On 12 January 2016 at 14:00, carriepl notifications@github.com wrote:
Also, FYI, there is a PR under review to rename Soldier and Lieutenant to more neutral names. Obviously, it would have an effect on this PR. mila-udem/platoon#22 https://github.com/mila-udem/platoon/pull/22
— Reply to this email directly or view it on GitHub https://github.com/mila-udem/blocks-extras/pull/38#issuecomment-171016074 .
@rizar : the PR has been merged
@sotelo, this is WIP for data-parallel training
I ran it to convergence, and we can see that the workers do not help each other at all. Blue line is the progress of a job working alone, red and green are two workers working in parallel. Test error is displayed.
This was rebased and can now be used with the latest master.

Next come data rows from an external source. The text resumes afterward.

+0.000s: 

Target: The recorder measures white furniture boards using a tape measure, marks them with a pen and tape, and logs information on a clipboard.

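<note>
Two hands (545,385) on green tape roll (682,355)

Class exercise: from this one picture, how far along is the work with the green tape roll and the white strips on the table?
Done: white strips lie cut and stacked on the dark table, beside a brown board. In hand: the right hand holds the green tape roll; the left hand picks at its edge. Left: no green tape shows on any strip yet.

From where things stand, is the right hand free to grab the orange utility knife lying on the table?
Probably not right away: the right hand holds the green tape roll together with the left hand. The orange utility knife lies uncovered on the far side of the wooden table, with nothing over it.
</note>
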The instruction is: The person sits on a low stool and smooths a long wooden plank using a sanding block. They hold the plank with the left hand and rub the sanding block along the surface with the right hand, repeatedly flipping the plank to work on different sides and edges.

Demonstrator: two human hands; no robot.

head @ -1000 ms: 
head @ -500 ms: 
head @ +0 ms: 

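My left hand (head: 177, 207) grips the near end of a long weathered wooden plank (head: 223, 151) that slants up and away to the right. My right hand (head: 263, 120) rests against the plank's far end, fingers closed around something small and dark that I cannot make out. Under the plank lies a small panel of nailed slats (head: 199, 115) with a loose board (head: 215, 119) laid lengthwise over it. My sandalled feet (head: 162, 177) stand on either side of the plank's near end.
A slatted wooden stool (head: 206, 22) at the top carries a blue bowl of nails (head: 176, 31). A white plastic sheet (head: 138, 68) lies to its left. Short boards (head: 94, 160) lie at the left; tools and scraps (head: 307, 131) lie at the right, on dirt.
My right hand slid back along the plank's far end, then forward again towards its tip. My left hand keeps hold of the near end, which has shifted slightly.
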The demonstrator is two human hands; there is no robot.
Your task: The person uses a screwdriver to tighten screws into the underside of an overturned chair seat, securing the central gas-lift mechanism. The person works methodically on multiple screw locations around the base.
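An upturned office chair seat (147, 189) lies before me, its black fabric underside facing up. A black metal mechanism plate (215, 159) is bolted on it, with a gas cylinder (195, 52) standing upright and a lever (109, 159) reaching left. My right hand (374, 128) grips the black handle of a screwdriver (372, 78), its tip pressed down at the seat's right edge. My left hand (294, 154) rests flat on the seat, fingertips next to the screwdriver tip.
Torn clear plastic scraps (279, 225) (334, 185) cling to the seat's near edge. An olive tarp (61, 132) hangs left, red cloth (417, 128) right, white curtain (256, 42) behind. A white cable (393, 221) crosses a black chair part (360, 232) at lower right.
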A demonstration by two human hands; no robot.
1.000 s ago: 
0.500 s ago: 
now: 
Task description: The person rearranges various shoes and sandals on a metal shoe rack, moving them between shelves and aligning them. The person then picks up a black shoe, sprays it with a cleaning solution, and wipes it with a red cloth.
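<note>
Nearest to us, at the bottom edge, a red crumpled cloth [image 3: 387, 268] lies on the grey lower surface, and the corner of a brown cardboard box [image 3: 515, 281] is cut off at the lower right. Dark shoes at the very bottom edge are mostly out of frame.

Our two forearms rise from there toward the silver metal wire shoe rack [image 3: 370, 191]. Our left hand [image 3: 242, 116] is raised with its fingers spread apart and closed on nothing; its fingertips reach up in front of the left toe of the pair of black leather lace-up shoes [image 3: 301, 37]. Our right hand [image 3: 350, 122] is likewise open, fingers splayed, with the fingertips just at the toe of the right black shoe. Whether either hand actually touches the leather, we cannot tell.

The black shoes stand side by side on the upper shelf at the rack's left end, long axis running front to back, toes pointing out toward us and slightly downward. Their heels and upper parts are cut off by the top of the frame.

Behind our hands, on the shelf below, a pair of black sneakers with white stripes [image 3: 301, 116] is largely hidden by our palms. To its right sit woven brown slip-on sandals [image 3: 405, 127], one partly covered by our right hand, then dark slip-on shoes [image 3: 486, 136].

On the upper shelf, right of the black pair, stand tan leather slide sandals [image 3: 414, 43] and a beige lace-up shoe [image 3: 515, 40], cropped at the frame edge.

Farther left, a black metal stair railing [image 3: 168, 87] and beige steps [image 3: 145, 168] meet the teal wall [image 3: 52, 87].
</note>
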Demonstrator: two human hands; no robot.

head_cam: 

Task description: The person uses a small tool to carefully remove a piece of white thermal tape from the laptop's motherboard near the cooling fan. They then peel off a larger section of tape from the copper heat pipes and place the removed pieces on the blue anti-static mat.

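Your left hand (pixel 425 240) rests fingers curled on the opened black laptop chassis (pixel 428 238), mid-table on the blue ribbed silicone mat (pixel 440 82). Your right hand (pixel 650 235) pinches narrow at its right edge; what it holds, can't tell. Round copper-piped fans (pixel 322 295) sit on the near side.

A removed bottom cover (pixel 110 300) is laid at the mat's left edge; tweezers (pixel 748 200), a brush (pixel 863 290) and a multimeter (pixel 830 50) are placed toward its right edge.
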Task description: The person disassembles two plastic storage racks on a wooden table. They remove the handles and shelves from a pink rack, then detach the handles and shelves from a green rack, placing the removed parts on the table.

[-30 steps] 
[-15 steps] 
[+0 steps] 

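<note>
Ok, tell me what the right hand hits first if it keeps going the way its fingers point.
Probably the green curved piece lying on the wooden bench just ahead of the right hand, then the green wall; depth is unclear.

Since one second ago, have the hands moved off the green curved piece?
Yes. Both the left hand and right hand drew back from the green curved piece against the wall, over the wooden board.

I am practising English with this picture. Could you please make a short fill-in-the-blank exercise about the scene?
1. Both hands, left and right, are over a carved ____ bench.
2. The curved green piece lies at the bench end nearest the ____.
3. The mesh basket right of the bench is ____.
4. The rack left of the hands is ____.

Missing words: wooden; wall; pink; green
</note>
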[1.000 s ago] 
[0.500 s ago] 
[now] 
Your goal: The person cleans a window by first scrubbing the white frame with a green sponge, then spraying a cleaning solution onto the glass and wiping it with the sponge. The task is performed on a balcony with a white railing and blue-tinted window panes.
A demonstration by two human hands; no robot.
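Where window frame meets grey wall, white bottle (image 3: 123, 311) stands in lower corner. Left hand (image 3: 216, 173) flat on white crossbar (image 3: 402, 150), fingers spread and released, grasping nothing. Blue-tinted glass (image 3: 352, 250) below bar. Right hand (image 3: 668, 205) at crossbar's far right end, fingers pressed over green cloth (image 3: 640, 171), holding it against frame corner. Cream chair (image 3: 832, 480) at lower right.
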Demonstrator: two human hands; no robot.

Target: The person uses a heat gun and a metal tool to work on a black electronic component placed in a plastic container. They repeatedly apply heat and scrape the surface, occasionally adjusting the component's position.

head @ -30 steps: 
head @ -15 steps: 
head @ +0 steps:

https://github.com/abergeron/platoon/commit/afcea0ff2014156ff9d8377f48f6ba1542fe1750 when the corresponding PR is merged, we can have the worker close correction the connection. It would be great to update this PR with that.
For the record, with ASGD I do get the 2x speedup on 2 GPUs.
Status update: this PR is ready to be reviewed, except for blocks-parallel
. In fact I think that we should not merge blocks-parallel, because the users can quickly implement scripts like these using their scripting language of choice.
@bartvm , would you like to take a look?
This can be reviewed, but there is a PR to platoon that change a little the interface. So before merging this, wait for this PR to be merged and this one to be updated:
https://github.com/mila-udem/platoon/pull/29
On Fri, Jan 15, 2016 at 11:58 AM Dzmitry Bahdanau notifications@github.com wrote:
Status update: this PR is ready to be reviewed, except for blocks-parallel. In fact I think that we should not merge blocks-parallel, because the users can quickly implement scripts like these using their scripting language of choice.
@bartvm https://github.com/bartvm , would you like to take a look?
— Reply to this email directly or view it on GitHub https://github.com/mila-udem/blocks-extras/pull/38#issuecomment-172015412 .
OK, no problem, I can wait.
The other PR is now merged.
@abergeron , this PR is functional again, you can review it.
Contains my work in progress on an extension for Platoon. Includes #37, will be rebased upon the merge of that PR.